A solas, Aekeira deambuló hacia otra parte de la caverna. ¿Descubrió... una piscina?

Rocas lisas formaban una cuenca, sosteniendo el agua cristalina. Una cascada goteaba desde arriba, alimentando la piscina. Este debía ser el lugar de baño de Lord Vladya.

El agua era tentadora. Aekeira sintió el impulso de quitarse la ropa y sumergirse, dejando que aliviara sus músculos cansados.

-¿Sabes que puedes usarla, verdad?

Ella se giró.

Lord Vladya se apoyaba casualmente contra una roca, con los brazos cruzados.

Aekeira se ruborizó. -Solo estaba... pensando.

Su mirada suave y perezosa de afecto. -Podrías quitarte esas bonitas ropas y disfrutar del agua fresca.

-Es tentador-, admitió, sintiendo cómo su corazón latía más rápido.

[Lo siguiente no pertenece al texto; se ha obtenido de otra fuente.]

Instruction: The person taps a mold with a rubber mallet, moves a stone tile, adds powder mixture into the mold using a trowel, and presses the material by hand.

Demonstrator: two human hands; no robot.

-Entonces hazlo.- Fijándola con una mirada llena de fuego, le ordenó suavemente, -Quítate la ropa, Aekeira.

-Pero también he extrañado esto-, Sus dedos acariciaron allí, esparciendo su humedad. -Demasiado.

Con los ojos cerrados, gimió.

La acarició, lenta pero segura. Seductora, pero con intención. -Nunca me di cuenta de cuánto eras mi luz hasta que todo se volvió oscuro sin ti.

-¡Ahh...- exclamó, apretada. Necesitándolo. -Dentro, por favor.

Él deslizó un dedo dentro de su húmedo calor.

Un largo y tembloroso gemido siguió, resonando en las paredes de la cueva. Su libido, que estaba segura de haber muerto después de él, estaba viva de nuevo. Y en llamas.

-Nunca me di cuenta de que eras el aire fresco que necesitaba hasta que esa nueva humedad desapareció, dejando solo aire muerto y rancio detrás-, susurró en su oído.

Su corazón floreció, como rosas desplegándose a la luz del sol. Este hombre... ¿cómo había vivido sin esto? ¿Sin él?

Con cuidado, introdujo un segundo dedo en su apretado y hambriento canal, comenzando un lento y rítmico deslizamiento.

Aekeira de repente se alegró de no estar de pie, o sus rodillas débiles no habrían podido sostenerla. Los temblores estallaron, y los escalofríos no tardaron en aparecer. Dioses. Dioses.

Ya estaba luchando contra un orgasmo.

Tambaleándose en el borde. Estaba justo allí, exigiendo que se rindiera.

Pero se mordió los labios con fuerza, clavando los dedos de los pies en el suelo. Necesito que esto dure. Necesito que esto dure para siempre.

-Y aunque a través de universos, tu sangre me llamaba-, gruñó, su voz profunda como grava. -Alegra mi corazón sin alma que esta noche, finalmente pueda responder.

Hundió sus colmillos en su cuello.

¡Santo cielo...!

Con la espalda arqueada sobre la roca, Aekeira gimió mientras llegaba al clímax.